Response 5: Thank you for the suggestion. I have revised the repetitive duplicate phrasing in the manuscript.
Point 6: Line 234: please replace “expression levels » with « transcripts level » because not all RNA will be translated to proteins.
Response 6: Thank you for the suggestion, I have changed "expression level" to "transcription level" in the manuscript as appropriate.
Point 8: Line 279: replace “Relative expression” with “Transcript level” in Fig 9.
Response 8: Thank you for your suggestion. I have replaced “Relative expression” with “Transcript level” in Figure 9.

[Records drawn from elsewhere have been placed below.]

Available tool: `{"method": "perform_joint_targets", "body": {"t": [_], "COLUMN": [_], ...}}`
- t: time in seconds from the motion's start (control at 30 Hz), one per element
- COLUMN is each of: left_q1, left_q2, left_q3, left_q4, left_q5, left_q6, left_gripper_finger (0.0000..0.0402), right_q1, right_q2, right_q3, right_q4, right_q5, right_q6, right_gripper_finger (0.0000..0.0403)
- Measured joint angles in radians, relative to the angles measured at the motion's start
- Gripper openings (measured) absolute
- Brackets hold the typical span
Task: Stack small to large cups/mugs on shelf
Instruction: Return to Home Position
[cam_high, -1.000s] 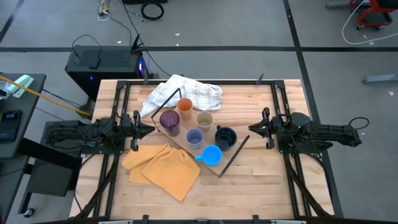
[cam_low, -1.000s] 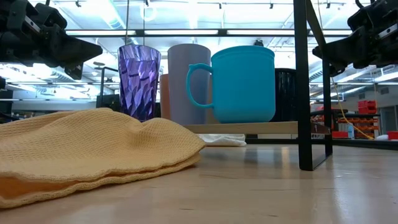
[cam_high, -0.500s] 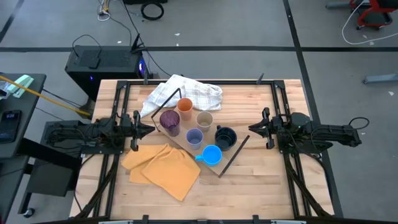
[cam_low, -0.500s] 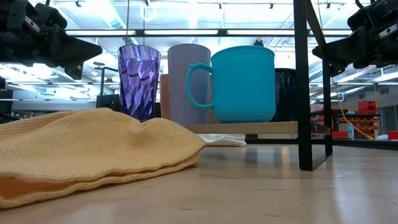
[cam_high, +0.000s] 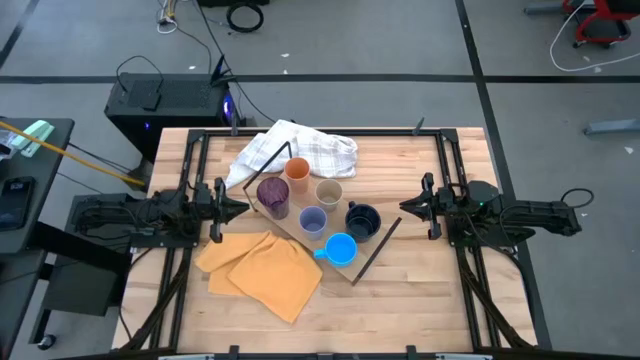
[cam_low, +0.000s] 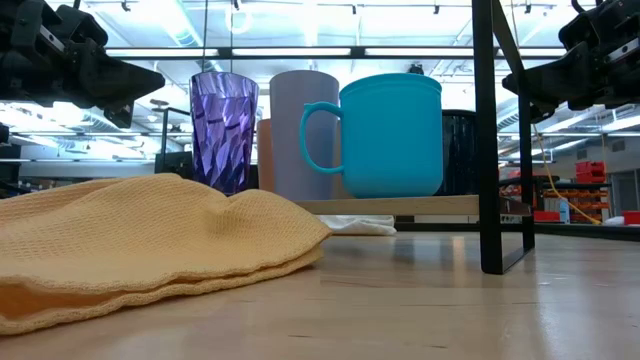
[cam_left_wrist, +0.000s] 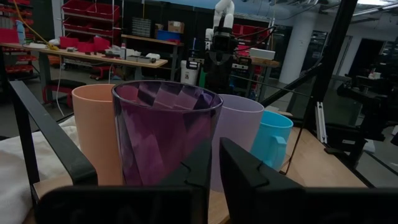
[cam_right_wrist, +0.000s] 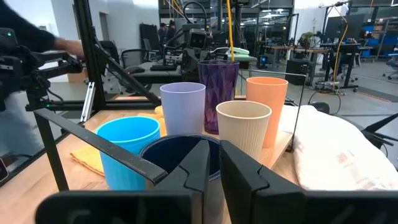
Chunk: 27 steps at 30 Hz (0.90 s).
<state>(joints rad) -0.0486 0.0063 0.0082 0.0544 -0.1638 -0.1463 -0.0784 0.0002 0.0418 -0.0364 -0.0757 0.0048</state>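
Six cups stand upright, on their bases, on the light-wood shelf board (cam_high: 346, 206), which has a black wire frame. They are the dark purple (cam_high: 273, 194), orange (cam_high: 298, 172), tan (cam_high: 329, 192), lavender (cam_high: 313, 221), dark navy (cam_high: 363, 220) and bright blue (cam_high: 341, 249) cups. My left gripper (cam_high: 240, 207) hovers left of the purple cup (cam_left_wrist: 166, 140), shut and holding nothing. My right gripper (cam_high: 405, 207) hovers right of the navy mug (cam_right_wrist: 177, 155), also shut and holding nothing. In the low view the blue mug (cam_low: 390, 135) stands in front.
A yellow-orange cloth (cam_high: 262, 268) lies folded on the table near the shelf's left side. A white checked cloth (cam_high: 295, 148) lies behind the shelf. The black frame post (cam_low: 486, 140) rises at the shelf's right end. Bare wood shows on the near right of the table. A person (cam_right_wrist: 25, 37) moves in the room beyond.
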Motion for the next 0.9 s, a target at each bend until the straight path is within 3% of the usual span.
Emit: {"method": "perform_joint_targets", "body": {"t": [0.9], "left_q1": [0.0], "left_q2": [0.0], "left_q3": [0.0], "left_q4": [0.0], "left_q5": [0.0], "left_q6": [0.0], "left_gripper_finger": [0.0035], "right_q1": [0.0], "right_q2": [0.0], "right_q3": [0.0], "right_q4": [0.0], "right_q5": [0.0], "right_q6": [0.0], "right_gripper_finger": [0.0045]}}
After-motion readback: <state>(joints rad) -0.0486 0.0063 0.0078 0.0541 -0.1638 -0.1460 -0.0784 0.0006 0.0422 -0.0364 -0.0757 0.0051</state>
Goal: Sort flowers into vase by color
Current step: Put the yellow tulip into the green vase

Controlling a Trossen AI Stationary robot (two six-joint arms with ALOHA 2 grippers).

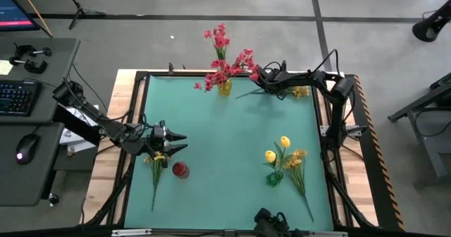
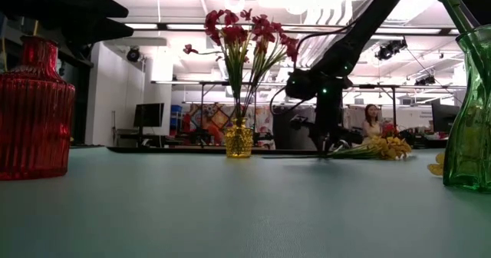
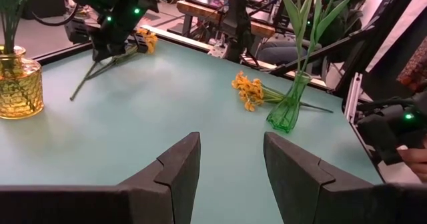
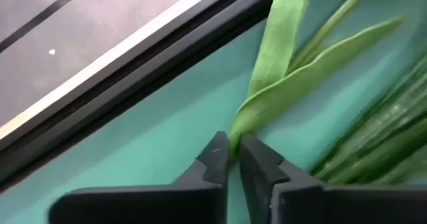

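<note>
Teal matting covers your counter [image 1: 225, 145], framed in black rails on a grey workshop floor, with a desk, keyboard and mouse off to the left. At the far edge, your yellow vase [image 1: 224, 89] stands upright with the red-pink flowers [image 1: 227, 62] rising from it.

Your right gripper [image 1: 256, 73] sits low at the far side of the counter, just right of that vase. Its wrist view shows the fingers [image 4: 215, 159] pinched almost together on the end of a green stem [image 4: 235, 129], where long leaves fan away from it. The spray of orange-yellow flowers [image 1: 300, 92] lies flat on the mat just beyond the arm, near the far right corner.

Your left gripper [image 1: 177, 142] hovers at the near left of the counter, fingers [image 3: 175, 165] spread apart and holding nothing. Beneath that arm, another orange-yellow spray [image 1: 158, 168] lies on the mat, stem pointing toward the near edge. A red vase [image 1: 180, 170] stands just beside it.

On the near right, your green vase [image 1: 275, 177] holds the yellow tulip-like buds [image 1: 277, 149] upright. A third orange-yellow spray [image 1: 296, 168] lies flat beside it, touching or nearly touching its base.
</note>
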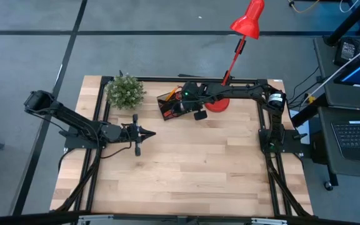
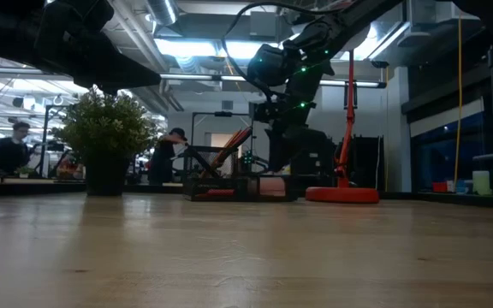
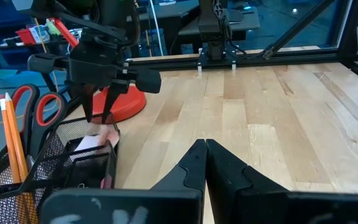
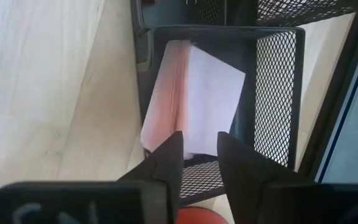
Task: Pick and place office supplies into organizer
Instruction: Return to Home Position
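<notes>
The black mesh organizer (image 1: 169, 106) stands at the table's far side, between the plant and the lamp base. Orange pencils (image 3: 10, 140) and red-handled scissors (image 3: 37, 107) stand in one compartment. A white note pad (image 4: 213, 99) with a pink side lies tilted in the other compartment, leaning on its wall. My right gripper (image 4: 199, 158) hangs open just above it, fingers pointing steeply down. My left gripper (image 1: 152, 132) is shut over the bare table, left of centre, holding nothing. My right gripper's open fingers (image 4: 169, 155) stand on either side of the note pad's nearest corner (image 4: 194, 148), coming from above at a slant. Whether either finger touches the pad, I cannot tell. The pad lies tilted inside the organizer's compartment (image 4: 278, 93).
A red desk lamp's round base (image 1: 219, 104) stands right beside the organizer, its stem leaning to the far right. A green potted plant (image 1: 125, 91) stands at the far left. The near half of the wooden table (image 1: 199, 169) is bare.
</notes>
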You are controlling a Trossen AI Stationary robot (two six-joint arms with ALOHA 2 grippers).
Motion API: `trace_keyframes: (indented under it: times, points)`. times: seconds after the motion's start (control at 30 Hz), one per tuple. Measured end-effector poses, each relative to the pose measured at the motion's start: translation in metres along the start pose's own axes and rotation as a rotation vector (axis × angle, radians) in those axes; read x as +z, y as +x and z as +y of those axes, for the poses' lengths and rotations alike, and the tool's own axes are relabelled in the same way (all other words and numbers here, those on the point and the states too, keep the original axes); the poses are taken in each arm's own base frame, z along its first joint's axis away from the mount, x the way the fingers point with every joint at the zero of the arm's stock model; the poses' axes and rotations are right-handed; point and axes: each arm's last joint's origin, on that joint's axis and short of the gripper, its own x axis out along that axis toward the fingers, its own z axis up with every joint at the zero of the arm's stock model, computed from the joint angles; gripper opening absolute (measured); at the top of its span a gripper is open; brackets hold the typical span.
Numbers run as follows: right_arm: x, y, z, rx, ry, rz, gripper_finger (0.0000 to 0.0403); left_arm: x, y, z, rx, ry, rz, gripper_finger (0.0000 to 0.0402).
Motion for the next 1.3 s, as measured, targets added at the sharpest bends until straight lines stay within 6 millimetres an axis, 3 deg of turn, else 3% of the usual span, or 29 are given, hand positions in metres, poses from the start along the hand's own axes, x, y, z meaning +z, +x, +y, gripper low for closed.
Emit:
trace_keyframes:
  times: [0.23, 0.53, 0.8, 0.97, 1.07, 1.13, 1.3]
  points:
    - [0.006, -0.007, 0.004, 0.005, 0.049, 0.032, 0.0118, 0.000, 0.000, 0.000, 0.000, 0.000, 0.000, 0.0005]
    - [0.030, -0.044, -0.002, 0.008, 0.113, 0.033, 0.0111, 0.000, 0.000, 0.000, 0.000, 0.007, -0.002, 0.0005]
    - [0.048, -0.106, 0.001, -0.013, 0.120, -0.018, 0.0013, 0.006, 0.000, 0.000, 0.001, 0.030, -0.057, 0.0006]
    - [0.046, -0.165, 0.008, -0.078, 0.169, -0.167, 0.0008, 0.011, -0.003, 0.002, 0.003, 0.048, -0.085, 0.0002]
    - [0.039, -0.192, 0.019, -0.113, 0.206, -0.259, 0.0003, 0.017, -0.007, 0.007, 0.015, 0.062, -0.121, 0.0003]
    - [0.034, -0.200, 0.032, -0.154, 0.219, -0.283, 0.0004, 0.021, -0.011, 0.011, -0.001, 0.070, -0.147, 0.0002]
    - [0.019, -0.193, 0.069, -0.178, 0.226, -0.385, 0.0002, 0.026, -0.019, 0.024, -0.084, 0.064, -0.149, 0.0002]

Point 7: Line 261-204: the same idea was presented in two different phrases. Please and correct.
Response 7: Thank you for your suggestion. I have corrected these two sentences.
Point 9: Line 356-359: the first sentence is repetition of M&M without deducing conclusions in realtio to phylogenetic relationship, chromosomal position, collinear relation, …. Please be more specific and avoid general expression.
Response 9: Thank you for your suggestion. Thanks for your advice. I have added more details to the conclusion.
Point 10: The quality of Figures 5, 6, and 9 should be improved (size and resolution).
Response 10: The size and resolution of Figures 5, 6, and 9 has been improved.
Thank you very much for your comments. The specific revisions have been incorporated into the new version of the manuscript, and you can check it in the new manuscript. your feedback has been instrumental in improving the quality of our research!
Sincerely,
Longxiang Yan
Round 2
Reviewer 3 Report
The manuscript has been sufficiently improved according to the reviewers comments.
Dear Editor,
The manuscript has been sufficiently improved according to the reviewers comments.